**Aim of the task**
Up to and including the line that contains "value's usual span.", repeat each line of the data exactly, starting from the first.

**Available data**
"""
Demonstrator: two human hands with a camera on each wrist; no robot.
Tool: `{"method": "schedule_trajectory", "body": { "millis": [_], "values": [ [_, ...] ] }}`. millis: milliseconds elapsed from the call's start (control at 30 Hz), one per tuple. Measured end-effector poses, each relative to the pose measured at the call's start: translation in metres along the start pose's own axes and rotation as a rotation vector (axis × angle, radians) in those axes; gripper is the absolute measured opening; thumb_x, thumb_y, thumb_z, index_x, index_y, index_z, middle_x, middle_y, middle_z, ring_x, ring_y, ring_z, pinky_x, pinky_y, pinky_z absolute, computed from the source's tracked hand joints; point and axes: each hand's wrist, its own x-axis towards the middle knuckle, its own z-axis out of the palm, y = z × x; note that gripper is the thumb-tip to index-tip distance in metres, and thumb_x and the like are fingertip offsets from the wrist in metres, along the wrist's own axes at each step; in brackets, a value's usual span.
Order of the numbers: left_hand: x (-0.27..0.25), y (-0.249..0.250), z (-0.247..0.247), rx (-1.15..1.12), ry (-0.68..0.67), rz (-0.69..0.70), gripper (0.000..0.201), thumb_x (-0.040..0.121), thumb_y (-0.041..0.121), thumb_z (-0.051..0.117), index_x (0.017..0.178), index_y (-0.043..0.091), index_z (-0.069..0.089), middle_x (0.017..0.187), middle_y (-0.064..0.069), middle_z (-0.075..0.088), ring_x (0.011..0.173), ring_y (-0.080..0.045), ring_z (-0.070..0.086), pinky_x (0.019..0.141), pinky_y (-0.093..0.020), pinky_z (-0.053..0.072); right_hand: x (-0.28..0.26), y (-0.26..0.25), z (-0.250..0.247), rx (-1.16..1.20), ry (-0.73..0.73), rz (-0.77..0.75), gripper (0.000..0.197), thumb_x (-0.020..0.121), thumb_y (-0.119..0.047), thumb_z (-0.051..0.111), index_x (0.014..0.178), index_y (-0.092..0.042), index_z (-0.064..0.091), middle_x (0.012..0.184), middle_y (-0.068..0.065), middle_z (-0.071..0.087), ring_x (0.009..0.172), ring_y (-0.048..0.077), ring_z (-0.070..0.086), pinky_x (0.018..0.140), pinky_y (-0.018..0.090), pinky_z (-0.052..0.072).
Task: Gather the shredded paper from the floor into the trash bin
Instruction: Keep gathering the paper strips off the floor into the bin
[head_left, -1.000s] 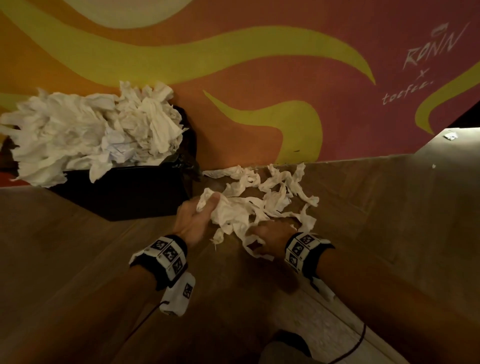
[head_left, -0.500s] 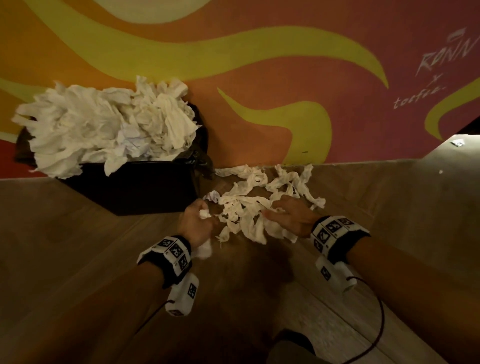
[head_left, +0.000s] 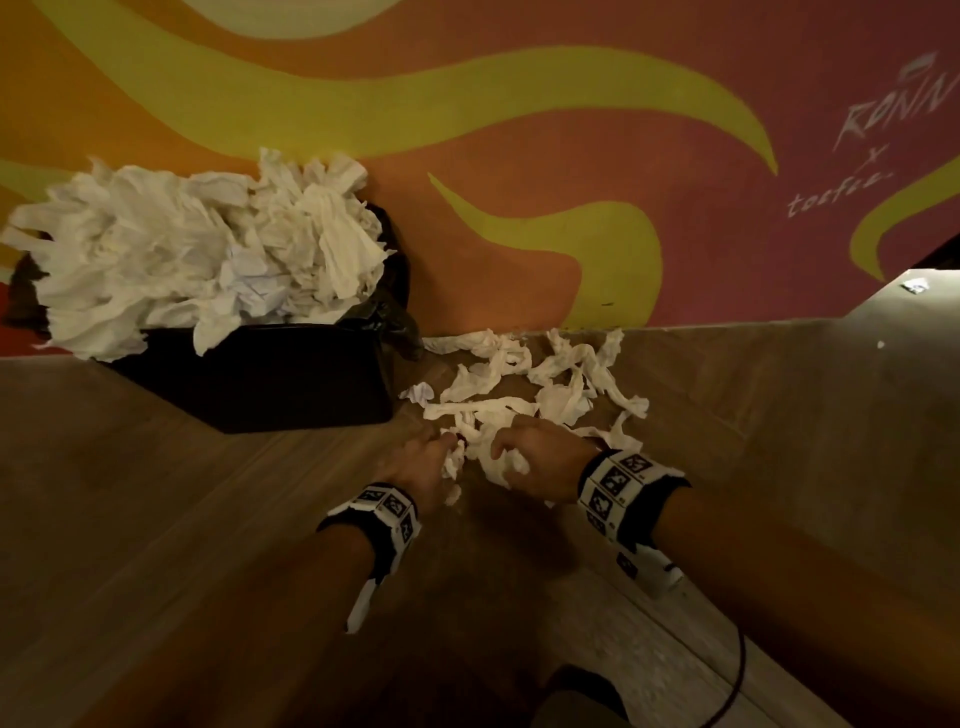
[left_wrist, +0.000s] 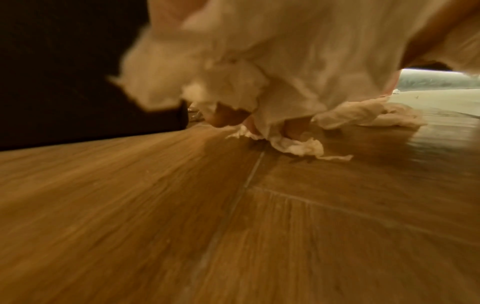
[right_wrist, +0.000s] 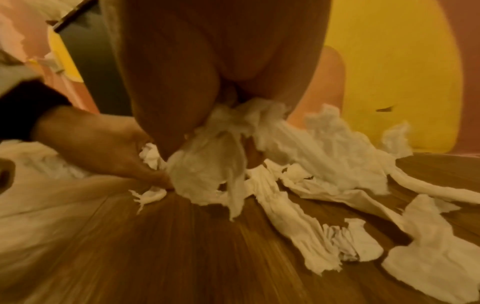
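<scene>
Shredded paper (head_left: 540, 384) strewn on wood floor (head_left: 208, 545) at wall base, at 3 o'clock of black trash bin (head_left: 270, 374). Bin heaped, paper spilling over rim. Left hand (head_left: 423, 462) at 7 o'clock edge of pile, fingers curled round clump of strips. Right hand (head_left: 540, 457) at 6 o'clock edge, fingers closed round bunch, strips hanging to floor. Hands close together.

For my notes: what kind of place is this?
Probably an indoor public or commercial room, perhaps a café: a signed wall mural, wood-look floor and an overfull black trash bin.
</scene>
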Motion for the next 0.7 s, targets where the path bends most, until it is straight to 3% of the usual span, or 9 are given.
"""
**Answer to the problem**
Demonstrator: two human hands with a camera on each wrist; no robot.
Tool: `{"method": "schedule_trajectory", "body": { "millis": [_], "values": [ [_, ...] ] }}`. millis: milliseconds elapsed from the call's start (control at 30 Hz), one per tuple. Measured end-effector poses, each relative to the pose measured at the call's start: translation in metres along the start pose's own axes and rotation as a rotation vector (axis × angle, radians) in those axes; gripper is the absolute measured opening; thumb_x, thumb_y, thumb_z, index_x, index_y, index_z, middle_x, middle_y, middle_z, ring_x, ring_y, ring_z, pinky_x, pinky_y, pinky_z absolute, computed from the source's tracked hand joints; point and axes: each hand's wrist, its own x-axis towards the middle knuckle, its own z-axis out of the palm, y = z × x; note that gripper is the thumb-tip to index-tip distance in metres, and thumb_x and the like are fingertip offsets from the wrist in metres, along the wrist's own axes at each step; in brackets, a value's usual span.

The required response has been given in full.